_Problem statement_
Gather all lines in the data that hold the string "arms".
── Dataset content ──
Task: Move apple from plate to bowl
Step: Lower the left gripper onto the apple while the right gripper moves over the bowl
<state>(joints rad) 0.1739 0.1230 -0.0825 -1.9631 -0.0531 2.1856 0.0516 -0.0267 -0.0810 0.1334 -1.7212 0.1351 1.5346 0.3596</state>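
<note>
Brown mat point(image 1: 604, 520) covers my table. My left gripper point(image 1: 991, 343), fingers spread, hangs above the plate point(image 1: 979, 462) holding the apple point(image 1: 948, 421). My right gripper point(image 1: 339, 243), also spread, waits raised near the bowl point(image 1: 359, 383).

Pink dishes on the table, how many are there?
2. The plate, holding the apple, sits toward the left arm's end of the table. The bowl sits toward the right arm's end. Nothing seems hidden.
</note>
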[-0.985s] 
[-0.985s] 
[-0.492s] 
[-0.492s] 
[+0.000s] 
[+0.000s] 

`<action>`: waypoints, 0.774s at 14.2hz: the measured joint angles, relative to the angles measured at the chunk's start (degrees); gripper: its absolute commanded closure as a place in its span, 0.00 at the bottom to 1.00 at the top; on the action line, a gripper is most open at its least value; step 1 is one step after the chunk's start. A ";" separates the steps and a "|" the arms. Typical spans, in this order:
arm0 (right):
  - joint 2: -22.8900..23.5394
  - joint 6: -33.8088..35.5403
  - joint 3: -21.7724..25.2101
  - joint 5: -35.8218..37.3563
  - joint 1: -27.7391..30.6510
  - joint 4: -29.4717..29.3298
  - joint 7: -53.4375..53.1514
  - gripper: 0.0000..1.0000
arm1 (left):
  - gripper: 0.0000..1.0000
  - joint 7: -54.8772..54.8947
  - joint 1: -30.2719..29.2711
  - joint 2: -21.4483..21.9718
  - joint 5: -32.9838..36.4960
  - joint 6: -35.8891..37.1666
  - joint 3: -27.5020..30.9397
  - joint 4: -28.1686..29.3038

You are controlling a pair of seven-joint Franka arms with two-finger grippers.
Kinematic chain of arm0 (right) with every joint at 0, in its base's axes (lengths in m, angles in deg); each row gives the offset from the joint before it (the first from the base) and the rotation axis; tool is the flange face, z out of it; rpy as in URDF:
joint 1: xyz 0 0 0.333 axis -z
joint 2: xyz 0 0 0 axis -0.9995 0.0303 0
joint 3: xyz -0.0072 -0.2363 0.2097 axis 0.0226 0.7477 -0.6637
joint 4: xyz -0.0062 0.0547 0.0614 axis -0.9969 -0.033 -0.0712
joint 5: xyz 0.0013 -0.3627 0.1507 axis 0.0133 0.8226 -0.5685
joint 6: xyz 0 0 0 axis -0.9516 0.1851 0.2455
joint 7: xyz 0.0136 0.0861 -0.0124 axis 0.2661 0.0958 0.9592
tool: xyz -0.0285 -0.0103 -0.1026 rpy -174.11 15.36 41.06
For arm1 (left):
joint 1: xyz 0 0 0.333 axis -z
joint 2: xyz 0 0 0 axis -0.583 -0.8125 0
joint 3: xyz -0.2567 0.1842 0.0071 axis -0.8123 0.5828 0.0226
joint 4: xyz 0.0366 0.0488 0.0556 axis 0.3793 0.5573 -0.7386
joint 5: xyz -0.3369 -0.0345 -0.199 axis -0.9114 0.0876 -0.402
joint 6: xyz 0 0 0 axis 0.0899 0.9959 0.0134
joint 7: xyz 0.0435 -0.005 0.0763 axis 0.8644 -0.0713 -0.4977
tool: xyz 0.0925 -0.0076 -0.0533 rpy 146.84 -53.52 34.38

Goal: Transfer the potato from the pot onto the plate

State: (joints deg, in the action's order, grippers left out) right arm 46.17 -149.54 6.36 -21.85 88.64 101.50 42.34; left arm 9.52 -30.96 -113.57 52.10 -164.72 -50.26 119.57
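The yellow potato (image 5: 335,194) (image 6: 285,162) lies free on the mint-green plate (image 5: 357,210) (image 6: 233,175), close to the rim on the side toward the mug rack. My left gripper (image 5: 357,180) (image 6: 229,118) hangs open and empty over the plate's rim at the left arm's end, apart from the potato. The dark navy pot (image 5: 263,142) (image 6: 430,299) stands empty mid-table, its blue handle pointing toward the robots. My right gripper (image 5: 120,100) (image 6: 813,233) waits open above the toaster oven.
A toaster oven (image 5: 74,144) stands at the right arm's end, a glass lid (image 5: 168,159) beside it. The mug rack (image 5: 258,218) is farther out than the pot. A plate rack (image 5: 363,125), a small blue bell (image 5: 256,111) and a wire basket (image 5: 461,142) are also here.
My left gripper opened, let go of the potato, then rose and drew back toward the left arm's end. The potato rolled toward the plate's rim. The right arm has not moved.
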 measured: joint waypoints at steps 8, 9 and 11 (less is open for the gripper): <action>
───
_Problem solution_
`<action>`: waypoints, 0.774s at 14.2hz: the measured joint angles, relative to the angles measured at the chunk's start (degrees); gripper: its absolute commanded closure as a place in its span, 0.00 at the bottom to 1.00 at the top; on the action line, a gripper is most open at its least value; step 1 is one step after the chunk's start. A ";" separates the steps and a "|" the arms. Typical spans, in this order:
You are controlling a pair of seven-joint Franka arms with two-finger grippers.

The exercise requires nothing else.